**Aim of the exercise:**
With the pictures removed, please write out every line below exactly as given.

**Supplied data:**
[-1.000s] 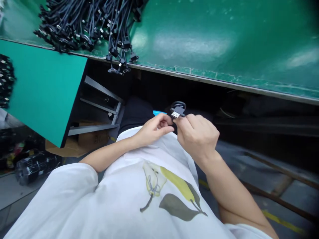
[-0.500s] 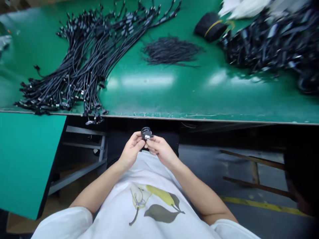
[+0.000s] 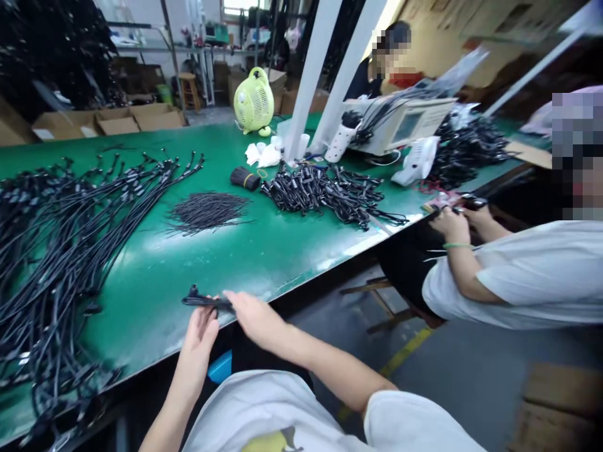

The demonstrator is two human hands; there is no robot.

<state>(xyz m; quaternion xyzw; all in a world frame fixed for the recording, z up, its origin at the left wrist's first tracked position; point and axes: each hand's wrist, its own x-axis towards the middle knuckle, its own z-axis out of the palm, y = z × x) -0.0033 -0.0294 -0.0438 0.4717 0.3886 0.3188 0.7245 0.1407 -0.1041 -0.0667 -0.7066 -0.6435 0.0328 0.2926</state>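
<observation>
A black cable (image 3: 196,300), folded into a short coil with a connector sticking up at its left end, is held above the front edge of the green table. My left hand (image 3: 201,329) is closed around it from below, fingers behind and thumb in front. At its right end, my right hand (image 3: 254,319) grips the coil, with the fingertips partly hidden and a little blurred. Beyond the hands lies a flat pile of thin black ties (image 3: 207,212). To the left spreads a large heap of long black cables (image 3: 117,232) with connectors.
Coiled cables (image 3: 325,191) lie in a pile across the green table (image 3: 188,263), near a banded black bundle (image 3: 245,178). Behind are a green fan (image 3: 254,102), white posts (image 3: 313,69) and a boxy machine (image 3: 400,122). A co-worker (image 3: 513,270) sits at the right; another person is farther back.
The view has swung up and right, bringing co-workers and the machine into sight. My hands have risen from my lap to the table edge with the cable, now seen as a longer folded coil.
</observation>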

**Output for this exercise:**
[-1.000s] 
[-0.500s] 
[+0.000s] 

The demonstrator is two human hands; there is no robot.

<state>(xyz m; quaternion xyzw; all in a world frame fixed for the recording, z up, its origin at the left wrist's first tracked position; point and axes: each hand's wrist, its own x-axis towards the middle knuckle, its own z-axis out of the palm, y = z × x) -0.0033 -0.0294 -0.0438 0.4717 0.3886 0.3188 0.7245 0.1407 -0.1041 -0.0667 -0.7066 -0.6435 0.0328 0.2926</state>
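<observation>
A black cable (image 3: 196,300), folded into a short coil with a connector sticking up at its left end, is held above the front edge of the green table. My left hand (image 3: 201,329) is closed around it from below, fingers behind and thumb in front. At its right end, my right hand (image 3: 254,319) grips the coil, with the fingertips partly hidden and a little blurred. Beyond the hands lies a flat pile of thin black ties (image 3: 207,212). To the left spreads a large heap of long black cables (image 3: 117,232) with connectors.
Coiled cables (image 3: 325,191) lie in a pile across the green table (image 3: 188,263), near a banded black bundle (image 3: 245,178). Behind are a green fan (image 3: 254,102), white posts (image 3: 313,69) and a boxy machine (image 3: 400,122). A co-worker (image 3: 513,270) sits at the right; another person is farther back.
The view has swung up and right, bringing co-workers and the machine into sight. My hands have risen from my lap to the table edge with the cable, now seen as a longer folded coil.
</observation>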

Nothing more will be written for this answer.